*** Block opens ***

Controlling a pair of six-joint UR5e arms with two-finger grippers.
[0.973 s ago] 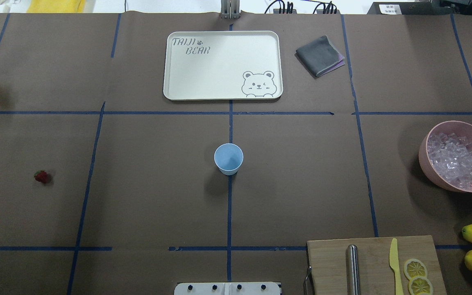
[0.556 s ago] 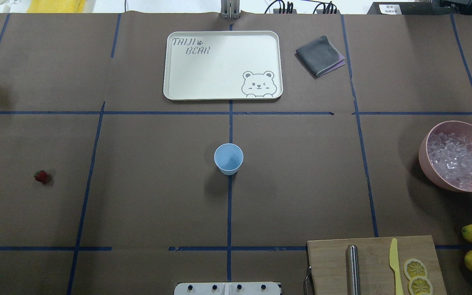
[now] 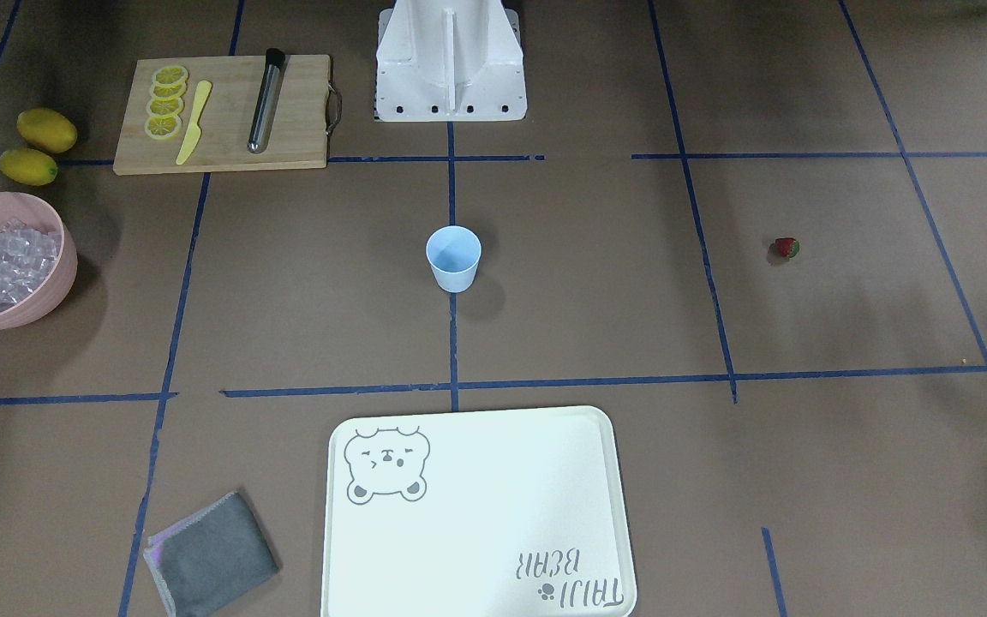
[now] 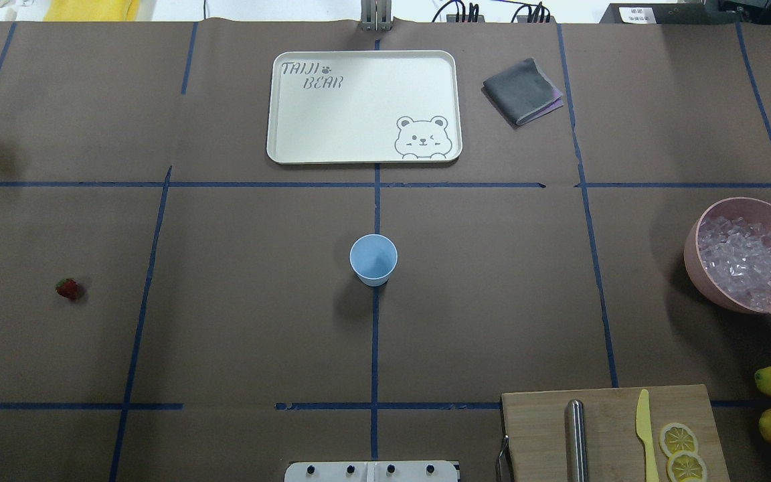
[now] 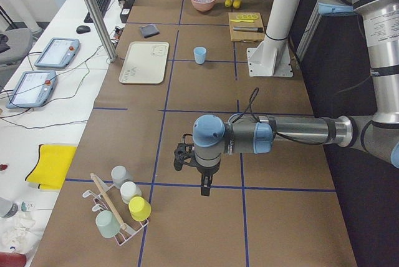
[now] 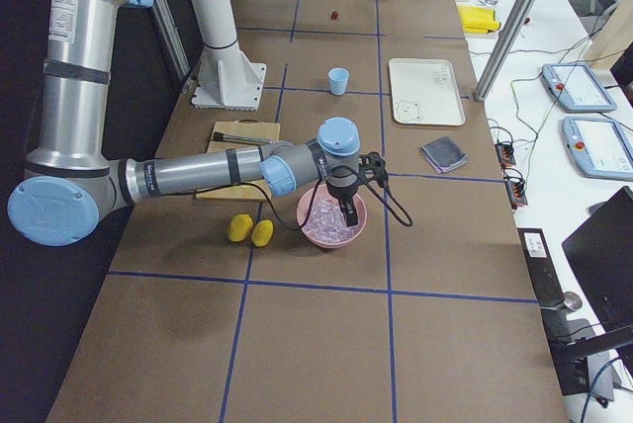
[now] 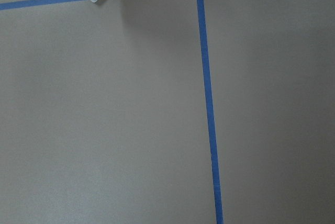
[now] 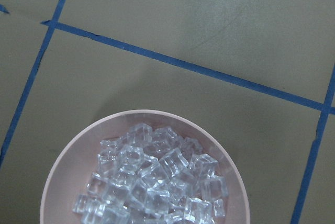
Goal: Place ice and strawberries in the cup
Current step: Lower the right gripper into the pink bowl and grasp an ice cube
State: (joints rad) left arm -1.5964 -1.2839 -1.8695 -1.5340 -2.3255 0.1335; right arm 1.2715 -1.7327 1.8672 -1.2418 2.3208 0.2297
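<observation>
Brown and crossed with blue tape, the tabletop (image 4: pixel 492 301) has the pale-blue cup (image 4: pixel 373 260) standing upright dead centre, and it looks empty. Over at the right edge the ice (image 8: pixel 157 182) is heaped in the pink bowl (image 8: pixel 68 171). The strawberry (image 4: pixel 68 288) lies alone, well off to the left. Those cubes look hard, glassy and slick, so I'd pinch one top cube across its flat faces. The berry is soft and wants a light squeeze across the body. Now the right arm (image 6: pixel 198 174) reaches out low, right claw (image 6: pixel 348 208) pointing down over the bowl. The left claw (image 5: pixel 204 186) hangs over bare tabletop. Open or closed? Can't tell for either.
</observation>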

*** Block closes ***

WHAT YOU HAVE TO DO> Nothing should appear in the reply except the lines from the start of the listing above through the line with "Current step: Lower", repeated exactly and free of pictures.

RESPONSE FOR THIS EXERCISE>
Controlling a pair of six-joint UR5e arms with two-finger grippers.
[0.973 s ago] 
[0.556 s ago] 
[now] 
[now] 
[now] 
[now] 
[now] 
[now] 
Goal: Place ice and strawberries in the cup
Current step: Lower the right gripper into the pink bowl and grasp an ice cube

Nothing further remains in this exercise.